ACTIVITY: Below are records; output exactly the lines from the one with "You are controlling" through their final line.

EXERCISE MATERIAL:

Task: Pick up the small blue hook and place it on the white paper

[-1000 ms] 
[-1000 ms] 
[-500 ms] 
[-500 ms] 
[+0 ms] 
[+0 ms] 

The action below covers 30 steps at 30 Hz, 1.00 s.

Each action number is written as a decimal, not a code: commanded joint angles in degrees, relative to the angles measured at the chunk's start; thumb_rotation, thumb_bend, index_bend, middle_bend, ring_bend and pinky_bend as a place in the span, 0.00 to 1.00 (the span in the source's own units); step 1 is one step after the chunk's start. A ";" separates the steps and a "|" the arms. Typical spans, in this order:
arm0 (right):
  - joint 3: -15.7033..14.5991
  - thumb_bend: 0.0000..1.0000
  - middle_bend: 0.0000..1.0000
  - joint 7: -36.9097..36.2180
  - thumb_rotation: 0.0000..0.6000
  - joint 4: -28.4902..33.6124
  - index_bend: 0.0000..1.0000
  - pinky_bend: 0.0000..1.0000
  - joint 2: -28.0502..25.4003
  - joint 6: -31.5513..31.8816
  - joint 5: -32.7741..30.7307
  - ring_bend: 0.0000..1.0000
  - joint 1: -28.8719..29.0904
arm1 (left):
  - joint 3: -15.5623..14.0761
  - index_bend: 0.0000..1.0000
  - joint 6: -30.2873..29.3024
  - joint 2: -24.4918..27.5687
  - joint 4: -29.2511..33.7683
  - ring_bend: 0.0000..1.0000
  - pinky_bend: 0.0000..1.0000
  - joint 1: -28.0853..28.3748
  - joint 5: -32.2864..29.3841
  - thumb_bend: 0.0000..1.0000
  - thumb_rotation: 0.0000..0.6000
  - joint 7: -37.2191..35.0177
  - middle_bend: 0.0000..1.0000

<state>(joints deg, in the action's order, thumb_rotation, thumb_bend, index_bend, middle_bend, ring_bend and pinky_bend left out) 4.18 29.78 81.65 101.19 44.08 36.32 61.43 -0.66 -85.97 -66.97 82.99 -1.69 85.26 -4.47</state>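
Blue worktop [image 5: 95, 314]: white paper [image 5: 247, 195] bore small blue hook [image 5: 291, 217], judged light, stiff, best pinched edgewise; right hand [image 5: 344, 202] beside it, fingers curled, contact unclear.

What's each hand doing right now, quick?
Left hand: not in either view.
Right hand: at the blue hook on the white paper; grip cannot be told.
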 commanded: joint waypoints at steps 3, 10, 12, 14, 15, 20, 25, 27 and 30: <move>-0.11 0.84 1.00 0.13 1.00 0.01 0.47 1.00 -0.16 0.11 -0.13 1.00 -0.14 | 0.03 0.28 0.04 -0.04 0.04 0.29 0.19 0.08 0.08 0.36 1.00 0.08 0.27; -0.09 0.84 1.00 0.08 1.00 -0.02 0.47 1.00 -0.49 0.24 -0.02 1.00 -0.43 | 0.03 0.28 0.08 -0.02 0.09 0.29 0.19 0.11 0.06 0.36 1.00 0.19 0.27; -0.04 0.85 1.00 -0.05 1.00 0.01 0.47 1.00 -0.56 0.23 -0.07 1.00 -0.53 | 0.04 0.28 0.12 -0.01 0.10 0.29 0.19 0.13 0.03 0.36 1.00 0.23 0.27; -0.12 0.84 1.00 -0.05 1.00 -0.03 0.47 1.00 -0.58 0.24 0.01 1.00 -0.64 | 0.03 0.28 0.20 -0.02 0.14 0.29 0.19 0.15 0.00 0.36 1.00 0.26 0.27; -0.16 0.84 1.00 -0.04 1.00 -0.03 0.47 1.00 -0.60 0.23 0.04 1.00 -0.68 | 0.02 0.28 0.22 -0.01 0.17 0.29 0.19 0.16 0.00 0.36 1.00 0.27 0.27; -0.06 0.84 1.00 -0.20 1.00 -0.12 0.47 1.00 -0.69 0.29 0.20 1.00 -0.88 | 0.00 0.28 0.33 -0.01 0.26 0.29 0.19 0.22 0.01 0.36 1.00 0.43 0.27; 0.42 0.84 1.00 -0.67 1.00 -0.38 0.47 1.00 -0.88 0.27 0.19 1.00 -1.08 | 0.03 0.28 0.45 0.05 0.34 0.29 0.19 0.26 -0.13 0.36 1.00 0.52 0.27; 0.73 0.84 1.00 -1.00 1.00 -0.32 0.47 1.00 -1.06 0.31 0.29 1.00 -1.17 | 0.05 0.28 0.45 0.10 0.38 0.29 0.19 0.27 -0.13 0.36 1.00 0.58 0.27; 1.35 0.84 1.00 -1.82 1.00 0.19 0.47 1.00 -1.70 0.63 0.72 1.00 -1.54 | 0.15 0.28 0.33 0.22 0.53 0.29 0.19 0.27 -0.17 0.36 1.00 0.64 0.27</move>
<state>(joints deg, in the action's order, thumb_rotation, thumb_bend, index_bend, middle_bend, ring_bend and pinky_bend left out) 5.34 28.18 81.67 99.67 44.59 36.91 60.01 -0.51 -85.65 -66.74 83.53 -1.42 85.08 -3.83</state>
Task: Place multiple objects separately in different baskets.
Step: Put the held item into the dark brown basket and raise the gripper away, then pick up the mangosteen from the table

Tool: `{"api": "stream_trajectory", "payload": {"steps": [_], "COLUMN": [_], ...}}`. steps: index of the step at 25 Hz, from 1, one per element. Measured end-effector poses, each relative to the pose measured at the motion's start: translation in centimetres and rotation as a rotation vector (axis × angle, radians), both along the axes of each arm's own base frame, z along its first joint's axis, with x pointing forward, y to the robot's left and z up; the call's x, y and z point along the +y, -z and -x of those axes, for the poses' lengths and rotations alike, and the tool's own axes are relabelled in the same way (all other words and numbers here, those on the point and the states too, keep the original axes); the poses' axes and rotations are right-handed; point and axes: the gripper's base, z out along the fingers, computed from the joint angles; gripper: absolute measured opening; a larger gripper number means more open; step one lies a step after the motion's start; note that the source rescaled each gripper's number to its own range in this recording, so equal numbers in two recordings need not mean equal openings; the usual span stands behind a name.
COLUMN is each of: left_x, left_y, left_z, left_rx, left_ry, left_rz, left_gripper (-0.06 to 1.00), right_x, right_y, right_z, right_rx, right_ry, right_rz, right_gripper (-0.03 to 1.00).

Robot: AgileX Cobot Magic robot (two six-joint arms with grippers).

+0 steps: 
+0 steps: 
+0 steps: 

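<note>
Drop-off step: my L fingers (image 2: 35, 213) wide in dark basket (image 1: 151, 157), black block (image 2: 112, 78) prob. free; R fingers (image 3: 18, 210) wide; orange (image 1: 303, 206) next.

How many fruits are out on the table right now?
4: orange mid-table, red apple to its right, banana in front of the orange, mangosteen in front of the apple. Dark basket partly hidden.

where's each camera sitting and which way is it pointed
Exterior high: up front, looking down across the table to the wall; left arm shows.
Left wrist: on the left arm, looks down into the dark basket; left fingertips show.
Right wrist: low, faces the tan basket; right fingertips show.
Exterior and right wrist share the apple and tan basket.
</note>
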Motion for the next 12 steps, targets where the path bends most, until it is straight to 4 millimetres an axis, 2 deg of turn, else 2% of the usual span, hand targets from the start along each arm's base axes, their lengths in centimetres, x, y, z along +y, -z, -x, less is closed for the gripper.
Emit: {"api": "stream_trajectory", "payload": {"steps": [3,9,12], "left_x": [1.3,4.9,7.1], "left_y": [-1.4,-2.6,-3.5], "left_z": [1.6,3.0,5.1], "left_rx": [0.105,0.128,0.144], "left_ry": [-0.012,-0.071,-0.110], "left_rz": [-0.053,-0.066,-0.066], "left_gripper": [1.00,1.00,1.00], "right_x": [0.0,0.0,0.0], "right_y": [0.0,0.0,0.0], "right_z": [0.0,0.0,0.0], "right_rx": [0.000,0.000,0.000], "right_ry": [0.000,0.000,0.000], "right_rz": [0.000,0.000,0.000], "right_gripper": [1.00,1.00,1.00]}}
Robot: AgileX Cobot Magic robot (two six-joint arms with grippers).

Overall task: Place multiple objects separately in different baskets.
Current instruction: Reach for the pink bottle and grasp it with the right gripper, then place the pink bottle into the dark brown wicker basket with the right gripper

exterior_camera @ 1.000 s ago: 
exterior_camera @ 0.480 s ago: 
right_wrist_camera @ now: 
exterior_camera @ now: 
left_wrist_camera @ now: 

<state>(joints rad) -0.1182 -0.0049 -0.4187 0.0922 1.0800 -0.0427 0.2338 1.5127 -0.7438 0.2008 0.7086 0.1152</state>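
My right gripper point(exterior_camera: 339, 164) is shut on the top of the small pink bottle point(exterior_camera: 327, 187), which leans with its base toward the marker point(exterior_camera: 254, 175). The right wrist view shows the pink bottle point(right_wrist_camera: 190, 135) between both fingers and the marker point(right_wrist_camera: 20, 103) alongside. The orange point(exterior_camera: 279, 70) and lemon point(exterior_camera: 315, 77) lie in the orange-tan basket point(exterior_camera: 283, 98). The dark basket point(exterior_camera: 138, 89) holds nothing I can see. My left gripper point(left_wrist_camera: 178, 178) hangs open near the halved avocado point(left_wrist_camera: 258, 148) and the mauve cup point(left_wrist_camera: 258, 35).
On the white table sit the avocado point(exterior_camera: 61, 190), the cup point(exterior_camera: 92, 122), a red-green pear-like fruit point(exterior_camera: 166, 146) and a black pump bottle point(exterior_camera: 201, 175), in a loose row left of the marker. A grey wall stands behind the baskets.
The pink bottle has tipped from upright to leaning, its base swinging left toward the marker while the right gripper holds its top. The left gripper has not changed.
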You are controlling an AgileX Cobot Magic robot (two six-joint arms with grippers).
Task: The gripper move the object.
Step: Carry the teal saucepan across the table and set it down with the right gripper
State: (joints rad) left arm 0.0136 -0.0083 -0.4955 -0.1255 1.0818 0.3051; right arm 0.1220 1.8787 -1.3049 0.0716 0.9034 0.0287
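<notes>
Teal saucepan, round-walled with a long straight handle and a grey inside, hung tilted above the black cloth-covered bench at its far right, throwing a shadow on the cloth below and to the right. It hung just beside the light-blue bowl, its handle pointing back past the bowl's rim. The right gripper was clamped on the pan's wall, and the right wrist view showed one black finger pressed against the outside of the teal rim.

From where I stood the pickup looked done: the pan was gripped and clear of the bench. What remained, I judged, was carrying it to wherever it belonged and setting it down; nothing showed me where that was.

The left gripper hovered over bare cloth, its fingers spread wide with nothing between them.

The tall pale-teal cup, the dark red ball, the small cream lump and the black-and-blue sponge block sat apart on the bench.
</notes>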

EXERCISE RESULT:
You are controlling an AgileX Cobot Magic robot (two six-joint arms with grippers).
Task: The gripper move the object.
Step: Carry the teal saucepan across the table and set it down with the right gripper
State: (joints rad) left arm 0.0136 -0.0083 -0.4955 -0.1255 1.0818 0.3051; right arm 0.1220 1.8787 -1.3049 0.0716 0.9034 0.0287
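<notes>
Teal saucepan, round-walled with a long straight handle and a grey inside, hung tilted above the black cloth-covered bench at its far right, throwing a shadow on the cloth below and to the right. It hung just beside the light-blue bowl, its handle pointing back past the bowl's rim. The right gripper was clamped on the pan's wall, and the right wrist view showed one black finger pressed against the outside of the teal rim.

From where I stood the pickup looked done: the pan was gripped and clear of the bench. What remained, I judged, was carrying it to wherever it belonged and setting it down; nothing showed me where that was.

The left gripper hovered over bare cloth, its fingers spread wide with nothing between them.

The tall pale-teal cup, the dark red ball, the small cream lump and the black-and-blue sponge block sat apart on the bench.
</notes>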

The output is finished.